Every record is to be restated exactly, with nothing left out.

◆ Records excerpted from a collection:
================================

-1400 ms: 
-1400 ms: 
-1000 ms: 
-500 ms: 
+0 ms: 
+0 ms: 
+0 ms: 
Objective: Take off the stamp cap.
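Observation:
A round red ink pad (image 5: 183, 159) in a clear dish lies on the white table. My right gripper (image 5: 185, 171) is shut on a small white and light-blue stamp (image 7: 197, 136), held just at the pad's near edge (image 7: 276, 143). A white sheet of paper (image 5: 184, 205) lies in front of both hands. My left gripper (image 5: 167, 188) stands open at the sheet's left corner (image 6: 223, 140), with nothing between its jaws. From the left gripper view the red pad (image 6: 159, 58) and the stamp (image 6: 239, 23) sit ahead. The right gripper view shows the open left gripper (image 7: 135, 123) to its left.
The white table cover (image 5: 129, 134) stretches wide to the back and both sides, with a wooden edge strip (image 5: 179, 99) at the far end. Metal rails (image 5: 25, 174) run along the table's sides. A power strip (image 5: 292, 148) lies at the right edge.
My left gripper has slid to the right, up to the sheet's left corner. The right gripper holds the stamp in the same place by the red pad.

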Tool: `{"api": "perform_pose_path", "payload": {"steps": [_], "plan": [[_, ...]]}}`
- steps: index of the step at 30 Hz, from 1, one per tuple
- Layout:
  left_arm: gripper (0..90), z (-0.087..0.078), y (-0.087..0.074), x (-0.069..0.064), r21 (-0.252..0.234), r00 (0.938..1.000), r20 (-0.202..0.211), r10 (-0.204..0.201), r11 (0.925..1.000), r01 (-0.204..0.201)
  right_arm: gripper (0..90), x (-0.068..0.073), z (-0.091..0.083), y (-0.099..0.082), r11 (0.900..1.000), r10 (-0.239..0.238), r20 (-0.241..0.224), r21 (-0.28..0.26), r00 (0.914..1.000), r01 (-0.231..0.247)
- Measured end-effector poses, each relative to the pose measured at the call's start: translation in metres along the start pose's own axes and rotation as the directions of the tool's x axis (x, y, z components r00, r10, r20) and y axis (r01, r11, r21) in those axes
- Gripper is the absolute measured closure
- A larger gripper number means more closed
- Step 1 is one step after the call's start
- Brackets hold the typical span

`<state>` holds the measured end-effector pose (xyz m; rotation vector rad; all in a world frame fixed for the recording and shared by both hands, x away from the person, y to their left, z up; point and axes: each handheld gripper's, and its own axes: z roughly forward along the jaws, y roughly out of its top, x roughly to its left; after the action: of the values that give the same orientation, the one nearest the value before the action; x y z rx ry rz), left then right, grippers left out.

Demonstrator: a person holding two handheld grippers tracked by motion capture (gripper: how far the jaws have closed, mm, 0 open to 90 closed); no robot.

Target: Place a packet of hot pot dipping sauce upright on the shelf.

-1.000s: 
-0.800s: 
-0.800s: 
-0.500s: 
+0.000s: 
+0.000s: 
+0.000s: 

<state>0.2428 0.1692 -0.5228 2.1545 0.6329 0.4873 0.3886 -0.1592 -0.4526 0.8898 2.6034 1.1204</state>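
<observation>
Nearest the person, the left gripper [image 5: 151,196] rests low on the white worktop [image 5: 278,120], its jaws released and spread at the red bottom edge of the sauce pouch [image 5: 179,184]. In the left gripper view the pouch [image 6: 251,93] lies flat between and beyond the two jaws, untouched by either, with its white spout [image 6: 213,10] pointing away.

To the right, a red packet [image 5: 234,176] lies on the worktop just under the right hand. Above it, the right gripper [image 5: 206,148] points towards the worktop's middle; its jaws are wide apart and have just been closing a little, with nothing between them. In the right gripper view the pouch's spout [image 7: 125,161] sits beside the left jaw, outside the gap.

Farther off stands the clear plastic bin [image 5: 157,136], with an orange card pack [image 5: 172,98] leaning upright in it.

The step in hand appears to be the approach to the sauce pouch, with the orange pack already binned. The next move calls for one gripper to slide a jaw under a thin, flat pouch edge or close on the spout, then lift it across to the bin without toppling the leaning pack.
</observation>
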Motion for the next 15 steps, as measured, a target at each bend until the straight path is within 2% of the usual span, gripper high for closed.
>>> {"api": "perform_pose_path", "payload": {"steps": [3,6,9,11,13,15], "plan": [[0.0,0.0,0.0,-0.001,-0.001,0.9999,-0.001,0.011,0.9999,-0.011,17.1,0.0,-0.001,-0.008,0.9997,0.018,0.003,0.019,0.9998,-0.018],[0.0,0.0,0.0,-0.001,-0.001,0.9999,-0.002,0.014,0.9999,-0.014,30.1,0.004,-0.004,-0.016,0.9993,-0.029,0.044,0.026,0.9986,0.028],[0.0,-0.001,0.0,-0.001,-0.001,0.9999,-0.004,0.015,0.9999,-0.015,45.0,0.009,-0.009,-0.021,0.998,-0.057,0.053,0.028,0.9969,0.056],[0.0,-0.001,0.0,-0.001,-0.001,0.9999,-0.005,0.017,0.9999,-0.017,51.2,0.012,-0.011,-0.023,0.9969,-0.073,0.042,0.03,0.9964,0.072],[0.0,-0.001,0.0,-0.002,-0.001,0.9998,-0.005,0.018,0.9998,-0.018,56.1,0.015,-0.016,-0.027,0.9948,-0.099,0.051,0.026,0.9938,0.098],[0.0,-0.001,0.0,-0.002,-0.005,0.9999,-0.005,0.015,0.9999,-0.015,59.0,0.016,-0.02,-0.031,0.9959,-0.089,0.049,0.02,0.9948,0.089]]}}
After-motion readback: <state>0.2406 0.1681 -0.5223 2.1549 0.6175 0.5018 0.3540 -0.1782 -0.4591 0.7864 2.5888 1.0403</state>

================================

◆ RESULT OF THE EXERCISE:
-1400 ms: 
-1400 ms: 
-1000 ms: 
-500 ms: 
+0 ms: 
+0 ms: 
+0 ms: 
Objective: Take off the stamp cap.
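Observation:
A round red ink pad (image 5: 183, 159) in a clear dish lies on the white table. My right gripper (image 5: 185, 171) is shut on a small white and light-blue stamp (image 7: 197, 136), held just at the pad's near edge (image 7: 276, 143). A white sheet of paper (image 5: 184, 205) lies in front of both hands. My left gripper (image 5: 167, 188) stands open at the sheet's left corner (image 6: 223, 140), with nothing between its jaws. From the left gripper view the red pad (image 6: 159, 58) and the stamp (image 6: 239, 23) sit ahead. The right gripper view shows the open left gripper (image 7: 135, 123) to its left.
The white table cover (image 5: 129, 134) stretches wide to the back and both sides, with a wooden edge strip (image 5: 179, 99) at the far end. Metal rails (image 5: 25, 174) run along the table's sides. A power strip (image 5: 292, 148) lies at the right edge.
My left gripper has slid to the right, up to the sheet's left corner. The right gripper holds the stamp in the same place by the red pad.
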
Tool: `{"api": "perform_pose_path", "payload": {"steps": [_], "plan": [[_, ...]]}}`
- steps: index of the step at 30 Hz, from 1, one per tuple
- Layout:
  left_arm: gripper (0..90), z (-0.087..0.078), y (-0.087..0.074), x (-0.069..0.064), r21 (-0.252..0.234), r00 (0.938..1.000), r20 (-0.202..0.211), r10 (-0.204..0.201), r11 (0.925..1.000), r01 (-0.204..0.201)
  right_arm: gripper (0..90), x (-0.068..0.073), z (-0.091..0.083), y (-0.099..0.082), r11 (0.900..1.000), r10 (-0.239..0.238), r20 (-0.241..0.224), r21 (-0.28..0.26), r00 (0.914..1.000), r01 (-0.231..0.247)
- Measured end-effector poses, each relative to the pose measured at the call's start: translation in metres along the start pose's own axes and rotation as the directions of the tool's x axis (x, y, z components r00, r10, r20) and y axis (r01, r11, r21) in those axes
- Gripper is the absolute measured closure
- A larger gripper number means more closed
- Step 1 is one step after the call's start
- Brackets hold the typical span

`<state>` holds the measured end-effector pose (xyz m; rotation vector rad; all in a world frame fixed for the recording and shared by both hands, x away from the person, y to their left, z up; point and axes: each handheld gripper's, and its own axes: z roughly forward along the jaws, y roughly out of its top, x roughly to its left; after the action: of the values that give the same orientation, the one nearest the value before the action; x y z rx ry rz), left then right, grippers left out.

Demonstrator: a person holding two handheld grippers tracked by motion capture (gripper: how far the jaws have closed, mm, 0 open to 90 closed); no robot.

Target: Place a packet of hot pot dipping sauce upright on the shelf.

-1.000s: 
-0.800s: 
-0.800s: 
-0.500s: 
+0.000s: 
+0.000s: 
+0.000s: 

<state>0.2428 0.1692 -0.5228 2.1545 0.6329 0.4873 0.3886 -0.1592 -0.4526 0.8898 2.6034 1.1204</state>
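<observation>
Nearest the person, the left gripper [image 5: 151,196] rests low on the white worktop [image 5: 278,120], its jaws released and spread at the red bottom edge of the sauce pouch [image 5: 179,184]. In the left gripper view the pouch [image 6: 251,93] lies flat between and beyond the two jaws, untouched by either, with its white spout [image 6: 213,10] pointing away.

To the right, a red packet [image 5: 234,176] lies on the worktop just under the right hand. Above it, the right gripper [image 5: 206,148] points towards the worktop's middle; its jaws are wide apart and have just been closing a little, with nothing between them. In the right gripper view the pouch's spout [image 7: 125,161] sits beside the left jaw, outside the gap.

Farther off stands the clear plastic bin [image 5: 157,136], with an orange card pack [image 5: 172,98] leaning upright in it.

The step in hand appears to be the approach to the sauce pouch, with the orange pack already binned. The next move calls for one gripper to slide a jaw under a thin, flat pouch edge or close on the spout, then lift it across to the bin without toppling the leaning pack.
</observation>
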Motion for the next 15 steps, as measured, a target at each bend until the straight path is within 2% of the usual span, gripper high for closed.
>>> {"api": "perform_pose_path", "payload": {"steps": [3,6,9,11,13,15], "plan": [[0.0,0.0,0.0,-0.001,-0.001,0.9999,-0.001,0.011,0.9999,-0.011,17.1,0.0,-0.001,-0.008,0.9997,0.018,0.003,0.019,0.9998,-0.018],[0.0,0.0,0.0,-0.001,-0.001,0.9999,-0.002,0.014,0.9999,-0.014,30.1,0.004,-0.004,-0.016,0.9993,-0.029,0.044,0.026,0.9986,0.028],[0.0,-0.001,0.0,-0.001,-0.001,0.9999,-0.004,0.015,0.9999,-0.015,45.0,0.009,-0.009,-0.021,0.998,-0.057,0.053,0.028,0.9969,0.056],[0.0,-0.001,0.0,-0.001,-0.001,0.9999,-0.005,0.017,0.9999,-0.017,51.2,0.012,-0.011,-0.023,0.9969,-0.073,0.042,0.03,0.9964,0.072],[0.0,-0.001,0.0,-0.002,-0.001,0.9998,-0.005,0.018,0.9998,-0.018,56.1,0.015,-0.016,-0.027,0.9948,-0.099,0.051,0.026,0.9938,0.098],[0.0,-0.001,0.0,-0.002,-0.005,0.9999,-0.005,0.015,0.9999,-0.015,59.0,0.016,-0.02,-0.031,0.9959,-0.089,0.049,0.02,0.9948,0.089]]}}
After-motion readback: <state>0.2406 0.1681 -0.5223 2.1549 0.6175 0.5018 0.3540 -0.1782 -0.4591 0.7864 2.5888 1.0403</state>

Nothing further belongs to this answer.